During periods of economic, political, social, and spiritual crises, the number of suicides increases. As Durkheim notes, at the same time the number of divorces increases, and accordingly, anomie affects not only individuals, but also the institution of the family. Divorce can be a cause of suicide. Divorce, in turn, is caused by job loss, a riotous lifestyle, addictions, that is, deviations that arise due to the destruction of the morality of society.

Anomie Merton

R. Merton is a follower of E. Durkheim. The sociologist continued to study the phenomenon and concept of anomie. As a result, R. Merton included the following supporting points in his definition of the destruction of values:

  • the contradiction of the goals, desires, needs of the majority of representatives of society and the means of achievement that are offered to them (society does not accept them), that is, the goals not only do not justify the means, but also contradict them;
  • the impact of social norms tends to zero (people are out of control, norms do not regulate their behavior).

Thus, according to Merton’s theory of anomie, the phenomenon is caused by the contradiction between the goals (norms) of society and the means that are available to the individual. For example, a person accepts the idea of ​​wealth, success, well-being, but he cannot get a good education and find a prestigious job, because he was originally born into a poor family, and he does not have the means for this. Then he chooses another way to achieve the same goal - crime (robbery, fraud, deception, extortion, begging, etc.). Inequality is one of the causes of anomie according to Merton.

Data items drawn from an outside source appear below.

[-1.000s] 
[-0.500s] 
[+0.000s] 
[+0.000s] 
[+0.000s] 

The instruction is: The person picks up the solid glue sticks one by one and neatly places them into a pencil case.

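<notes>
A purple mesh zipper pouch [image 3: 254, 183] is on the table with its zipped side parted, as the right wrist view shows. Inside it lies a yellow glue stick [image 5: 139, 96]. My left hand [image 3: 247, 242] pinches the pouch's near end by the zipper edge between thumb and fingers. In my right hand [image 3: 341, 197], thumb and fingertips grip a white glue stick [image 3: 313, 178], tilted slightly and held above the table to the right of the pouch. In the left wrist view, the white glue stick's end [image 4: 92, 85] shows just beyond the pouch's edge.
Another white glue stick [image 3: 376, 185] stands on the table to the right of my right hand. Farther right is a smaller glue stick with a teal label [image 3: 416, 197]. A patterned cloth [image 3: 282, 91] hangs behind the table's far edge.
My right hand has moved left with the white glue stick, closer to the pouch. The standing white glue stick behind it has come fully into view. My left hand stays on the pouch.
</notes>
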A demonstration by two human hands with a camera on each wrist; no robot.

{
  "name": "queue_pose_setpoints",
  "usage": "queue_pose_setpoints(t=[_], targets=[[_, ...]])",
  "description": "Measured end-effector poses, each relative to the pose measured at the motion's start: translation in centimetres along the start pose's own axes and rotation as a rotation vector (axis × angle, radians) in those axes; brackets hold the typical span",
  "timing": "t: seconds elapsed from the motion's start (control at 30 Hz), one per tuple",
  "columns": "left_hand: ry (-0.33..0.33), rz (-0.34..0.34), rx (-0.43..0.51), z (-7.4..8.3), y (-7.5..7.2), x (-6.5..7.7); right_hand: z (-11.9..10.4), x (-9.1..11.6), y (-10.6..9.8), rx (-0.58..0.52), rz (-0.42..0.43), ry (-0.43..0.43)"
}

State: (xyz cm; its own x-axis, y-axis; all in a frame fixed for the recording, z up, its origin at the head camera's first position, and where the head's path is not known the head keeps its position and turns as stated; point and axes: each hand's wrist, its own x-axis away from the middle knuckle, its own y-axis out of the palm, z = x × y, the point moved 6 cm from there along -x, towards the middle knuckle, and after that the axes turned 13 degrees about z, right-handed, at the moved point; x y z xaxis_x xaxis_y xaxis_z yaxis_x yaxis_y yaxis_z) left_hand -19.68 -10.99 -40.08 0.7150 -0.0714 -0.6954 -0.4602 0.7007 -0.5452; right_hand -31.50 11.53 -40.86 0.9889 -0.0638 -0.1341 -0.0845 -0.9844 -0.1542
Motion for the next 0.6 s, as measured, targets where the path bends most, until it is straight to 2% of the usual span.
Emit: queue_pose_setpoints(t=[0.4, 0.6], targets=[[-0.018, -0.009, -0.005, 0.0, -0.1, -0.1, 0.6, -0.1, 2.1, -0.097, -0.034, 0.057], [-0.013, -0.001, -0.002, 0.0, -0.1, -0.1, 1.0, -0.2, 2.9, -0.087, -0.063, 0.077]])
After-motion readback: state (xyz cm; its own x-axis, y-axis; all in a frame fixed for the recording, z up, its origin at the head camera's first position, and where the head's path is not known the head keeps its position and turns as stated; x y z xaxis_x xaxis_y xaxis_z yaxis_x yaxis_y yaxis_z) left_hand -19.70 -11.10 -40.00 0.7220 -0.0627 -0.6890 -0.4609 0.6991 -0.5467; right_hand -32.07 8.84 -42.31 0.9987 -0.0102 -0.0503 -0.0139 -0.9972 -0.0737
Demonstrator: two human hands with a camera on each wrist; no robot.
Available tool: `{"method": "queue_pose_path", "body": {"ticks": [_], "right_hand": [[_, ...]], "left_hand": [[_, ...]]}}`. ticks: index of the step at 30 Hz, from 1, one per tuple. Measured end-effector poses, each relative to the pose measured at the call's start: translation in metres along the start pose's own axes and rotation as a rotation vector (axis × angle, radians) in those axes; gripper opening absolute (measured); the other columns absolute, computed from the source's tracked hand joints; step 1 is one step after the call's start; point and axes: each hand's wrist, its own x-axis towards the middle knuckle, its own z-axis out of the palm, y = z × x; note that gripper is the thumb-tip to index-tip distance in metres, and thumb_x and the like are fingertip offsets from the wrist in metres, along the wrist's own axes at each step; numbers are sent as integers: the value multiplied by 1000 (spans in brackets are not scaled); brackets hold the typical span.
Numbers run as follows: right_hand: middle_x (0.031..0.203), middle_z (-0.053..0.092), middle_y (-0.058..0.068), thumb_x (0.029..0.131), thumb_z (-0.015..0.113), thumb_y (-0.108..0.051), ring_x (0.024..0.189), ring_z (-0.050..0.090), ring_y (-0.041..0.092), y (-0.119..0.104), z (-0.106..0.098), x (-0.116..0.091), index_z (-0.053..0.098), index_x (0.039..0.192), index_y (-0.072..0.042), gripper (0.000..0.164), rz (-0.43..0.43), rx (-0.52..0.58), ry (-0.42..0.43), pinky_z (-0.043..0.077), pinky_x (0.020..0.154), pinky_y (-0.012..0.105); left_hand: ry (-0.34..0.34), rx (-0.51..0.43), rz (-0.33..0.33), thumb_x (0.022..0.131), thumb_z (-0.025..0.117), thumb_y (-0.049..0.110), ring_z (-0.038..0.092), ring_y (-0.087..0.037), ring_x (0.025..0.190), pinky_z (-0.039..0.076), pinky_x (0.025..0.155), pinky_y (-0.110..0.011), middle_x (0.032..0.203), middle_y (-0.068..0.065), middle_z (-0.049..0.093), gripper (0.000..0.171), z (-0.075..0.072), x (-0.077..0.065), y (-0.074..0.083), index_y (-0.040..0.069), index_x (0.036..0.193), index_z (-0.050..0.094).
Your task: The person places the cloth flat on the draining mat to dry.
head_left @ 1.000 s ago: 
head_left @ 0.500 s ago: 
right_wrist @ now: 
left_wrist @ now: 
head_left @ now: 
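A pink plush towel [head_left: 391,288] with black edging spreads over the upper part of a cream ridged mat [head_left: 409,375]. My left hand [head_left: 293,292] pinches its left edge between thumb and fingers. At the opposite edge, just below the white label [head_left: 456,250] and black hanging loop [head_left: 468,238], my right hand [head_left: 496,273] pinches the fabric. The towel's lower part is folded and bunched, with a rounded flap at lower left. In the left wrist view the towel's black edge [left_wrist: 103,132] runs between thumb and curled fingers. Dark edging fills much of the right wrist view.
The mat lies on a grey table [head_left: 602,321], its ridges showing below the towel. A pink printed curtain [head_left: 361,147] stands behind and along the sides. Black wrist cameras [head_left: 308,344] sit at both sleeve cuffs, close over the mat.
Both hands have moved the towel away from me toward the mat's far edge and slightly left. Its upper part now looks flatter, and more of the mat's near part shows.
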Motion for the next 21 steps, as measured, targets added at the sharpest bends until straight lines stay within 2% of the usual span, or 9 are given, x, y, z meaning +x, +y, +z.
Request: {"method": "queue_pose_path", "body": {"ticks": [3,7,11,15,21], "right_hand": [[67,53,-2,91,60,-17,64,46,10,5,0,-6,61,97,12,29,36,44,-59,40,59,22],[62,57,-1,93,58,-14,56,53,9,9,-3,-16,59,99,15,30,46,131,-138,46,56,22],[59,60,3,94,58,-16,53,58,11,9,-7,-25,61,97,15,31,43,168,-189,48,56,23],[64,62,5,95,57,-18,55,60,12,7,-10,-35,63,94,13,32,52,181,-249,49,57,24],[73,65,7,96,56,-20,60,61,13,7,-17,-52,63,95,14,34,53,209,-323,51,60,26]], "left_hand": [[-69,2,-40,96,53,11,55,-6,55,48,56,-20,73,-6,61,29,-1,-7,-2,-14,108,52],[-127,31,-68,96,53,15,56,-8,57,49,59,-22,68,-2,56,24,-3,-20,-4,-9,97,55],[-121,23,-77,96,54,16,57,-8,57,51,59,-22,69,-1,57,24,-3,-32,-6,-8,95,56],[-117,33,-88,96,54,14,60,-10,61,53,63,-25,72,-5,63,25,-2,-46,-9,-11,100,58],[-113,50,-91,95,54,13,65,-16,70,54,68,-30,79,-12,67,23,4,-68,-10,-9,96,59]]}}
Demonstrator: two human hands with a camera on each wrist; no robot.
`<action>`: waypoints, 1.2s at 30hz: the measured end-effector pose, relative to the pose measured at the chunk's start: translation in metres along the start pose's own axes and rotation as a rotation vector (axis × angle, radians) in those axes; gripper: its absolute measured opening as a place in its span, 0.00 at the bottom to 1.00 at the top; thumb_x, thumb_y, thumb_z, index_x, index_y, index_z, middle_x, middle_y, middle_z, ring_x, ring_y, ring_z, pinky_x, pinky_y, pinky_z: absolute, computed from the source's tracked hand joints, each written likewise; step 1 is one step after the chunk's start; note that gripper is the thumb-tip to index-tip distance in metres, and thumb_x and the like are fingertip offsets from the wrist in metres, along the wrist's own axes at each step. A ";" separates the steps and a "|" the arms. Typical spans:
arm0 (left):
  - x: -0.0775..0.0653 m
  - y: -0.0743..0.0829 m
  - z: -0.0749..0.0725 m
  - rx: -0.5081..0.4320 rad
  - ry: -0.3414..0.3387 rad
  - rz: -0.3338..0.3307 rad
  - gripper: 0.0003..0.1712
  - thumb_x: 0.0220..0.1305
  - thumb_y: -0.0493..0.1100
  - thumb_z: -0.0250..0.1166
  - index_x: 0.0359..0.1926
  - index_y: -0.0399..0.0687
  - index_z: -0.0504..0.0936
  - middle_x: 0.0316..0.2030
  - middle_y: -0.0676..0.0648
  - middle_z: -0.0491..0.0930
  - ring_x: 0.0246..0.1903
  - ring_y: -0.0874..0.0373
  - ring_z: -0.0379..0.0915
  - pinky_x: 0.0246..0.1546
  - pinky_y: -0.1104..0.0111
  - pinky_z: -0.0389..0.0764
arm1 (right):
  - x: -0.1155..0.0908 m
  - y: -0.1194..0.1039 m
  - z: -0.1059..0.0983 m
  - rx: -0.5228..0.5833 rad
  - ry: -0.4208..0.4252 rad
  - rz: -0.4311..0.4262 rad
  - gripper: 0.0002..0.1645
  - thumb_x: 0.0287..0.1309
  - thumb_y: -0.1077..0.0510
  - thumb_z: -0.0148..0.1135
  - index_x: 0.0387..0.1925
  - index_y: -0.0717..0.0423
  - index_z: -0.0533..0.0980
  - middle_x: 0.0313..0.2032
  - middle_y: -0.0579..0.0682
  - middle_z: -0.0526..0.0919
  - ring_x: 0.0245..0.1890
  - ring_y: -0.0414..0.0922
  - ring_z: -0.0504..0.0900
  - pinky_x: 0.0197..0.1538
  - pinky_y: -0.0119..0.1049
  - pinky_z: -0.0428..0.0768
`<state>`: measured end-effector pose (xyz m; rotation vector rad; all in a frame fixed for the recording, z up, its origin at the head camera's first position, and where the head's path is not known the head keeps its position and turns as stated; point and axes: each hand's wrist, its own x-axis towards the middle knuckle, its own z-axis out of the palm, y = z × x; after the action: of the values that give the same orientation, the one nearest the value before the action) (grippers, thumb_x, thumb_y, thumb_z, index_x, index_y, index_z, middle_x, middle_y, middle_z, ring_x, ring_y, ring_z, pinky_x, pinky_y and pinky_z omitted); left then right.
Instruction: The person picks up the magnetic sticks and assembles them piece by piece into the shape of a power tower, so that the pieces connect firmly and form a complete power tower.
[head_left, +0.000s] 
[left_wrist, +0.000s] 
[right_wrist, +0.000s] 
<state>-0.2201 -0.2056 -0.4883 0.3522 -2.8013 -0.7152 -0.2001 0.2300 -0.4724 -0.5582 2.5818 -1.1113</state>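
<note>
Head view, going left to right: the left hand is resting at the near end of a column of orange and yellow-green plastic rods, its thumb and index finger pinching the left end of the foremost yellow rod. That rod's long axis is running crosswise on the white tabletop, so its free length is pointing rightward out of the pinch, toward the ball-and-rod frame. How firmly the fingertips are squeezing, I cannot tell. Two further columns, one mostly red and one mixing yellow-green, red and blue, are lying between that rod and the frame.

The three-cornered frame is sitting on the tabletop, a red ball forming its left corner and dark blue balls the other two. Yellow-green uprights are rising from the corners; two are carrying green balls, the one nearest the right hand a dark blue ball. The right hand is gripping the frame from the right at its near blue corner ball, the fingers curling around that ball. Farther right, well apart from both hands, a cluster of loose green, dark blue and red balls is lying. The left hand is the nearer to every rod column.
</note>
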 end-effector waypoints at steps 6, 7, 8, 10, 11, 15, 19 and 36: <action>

However, this does not always lead to deviations. Merton will highlight 5 reactions to the “ends-means” contradiction within the framework of the concept of anomie, 4 of them lead to deviations:

  • conformism - adaptation to the goals and means, proposed norms (does not cause deviations);
  • innovation - the search for new means of achieving the proposed goals (prostitution, fraud, blackmail, theft, drug trafficking, etc.);
  • ritualism – denial and belittlement of goals, use of proposed methods (means become an end in themselves);
  • retreatism - denial of goals and means, lack of one’s own proposals (drug addicts, alcoholics, tramps);
  • rebellion - denial of goals and means, proposal of their alternatives (political and revolutionary movements, subcultures, sects, social movements).

Anomie Parsons

American psychologist T. Parsons believed that anomie is caused not by a contradiction between goals and means, but by freedom of choice. The norms of individual institutions are so contradictory that people begin to choose one group and limit themselves to it. Groups change very often. As a result, a person finds himself in an unstable state, he does not have a stable perception of reality as a whole, there are no stable connections with other institutions, groups, the state and society. This leads to deviations.

Anomie Srawl

Psychologist L. Sroul was the first to study anomie from a psychological point of view; before that, it was considered only as social anomie. Srawl explored the phenomenon at the personal level. According to the theory of anomie in psychology, the destruction of moral norms and values ​​leads to the destruction of cohesion with society, the emergence of a craving for self-destruction through addictions (physical, moral).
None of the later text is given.